19 subjects, assigned sedentary or active based on habitual physical activity levels. Subjects were screened on basic health measures.

The problem with this is that people are sedentary or active for a variety of health-related reasons that are not captured in any screen (esp. the crude one used in this study). As a predictive study, this is fine, sedentarism predicts a lot of bad things. But it doesn't, on its own, suggest that becoming active is helpful. See also grip strength and mortality.

The principle of what you're stating is true, it could be correlational.

But there's an enormous volume of evidence that exercise, especially intense exercise, is better for health than any other intervention, including more sleep, quality of diet, pills+supplements (except those that treat an active illness/disease of course).

There's even compelling data showing that moderate drinkers who exercise live longer than non-drinkers who don't exercise.
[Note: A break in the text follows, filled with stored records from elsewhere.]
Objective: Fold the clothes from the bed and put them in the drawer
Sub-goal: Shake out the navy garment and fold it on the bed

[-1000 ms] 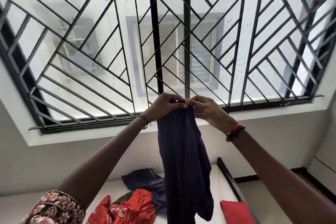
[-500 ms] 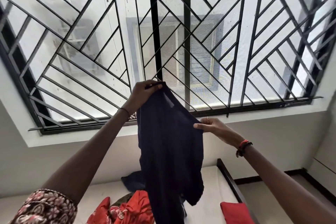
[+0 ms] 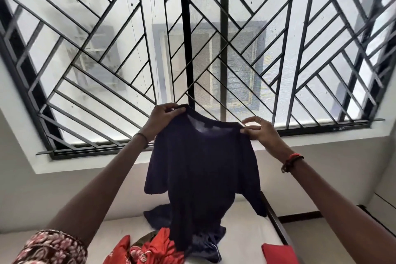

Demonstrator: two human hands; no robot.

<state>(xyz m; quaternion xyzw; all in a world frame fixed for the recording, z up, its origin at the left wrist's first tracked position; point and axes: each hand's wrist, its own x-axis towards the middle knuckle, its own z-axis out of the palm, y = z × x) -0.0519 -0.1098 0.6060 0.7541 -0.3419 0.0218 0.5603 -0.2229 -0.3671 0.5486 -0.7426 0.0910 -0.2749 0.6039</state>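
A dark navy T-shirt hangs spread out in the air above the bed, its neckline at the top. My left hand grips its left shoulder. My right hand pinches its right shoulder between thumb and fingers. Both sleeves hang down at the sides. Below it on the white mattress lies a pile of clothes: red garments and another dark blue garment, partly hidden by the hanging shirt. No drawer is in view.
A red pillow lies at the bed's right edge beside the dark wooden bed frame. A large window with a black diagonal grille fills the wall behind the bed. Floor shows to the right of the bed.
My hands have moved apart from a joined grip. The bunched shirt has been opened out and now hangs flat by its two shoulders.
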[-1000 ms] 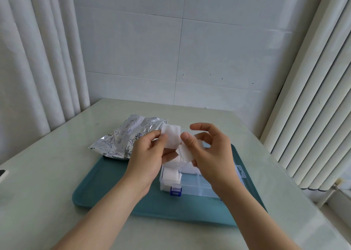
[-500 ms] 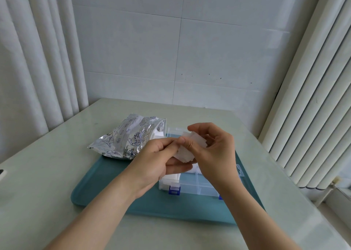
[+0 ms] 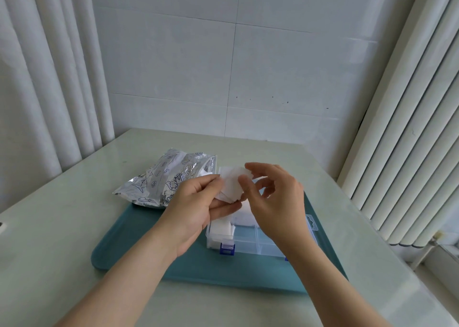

Even given that Alcohol is a powerful carcinogen.

The only thing proven more effective than exercise is weight loss really, if starting from high bodyfat levels.

(Anything above ~15% bodyfat in men seems to have negative implications for lifespan, and ~30% for women)

  • > specially intense exercise

    That sounds like a study that is pretty tough to control for, especially long term and at scale.

    You'd need to find subjects that are provably capable of sustaining intense exercise as a habit if they wanted to but never did, and won't either for the years you'll be following them.

    That won't work in the reverse, as people can be consciously or not self adjusting based on the health conditions you're trying to check.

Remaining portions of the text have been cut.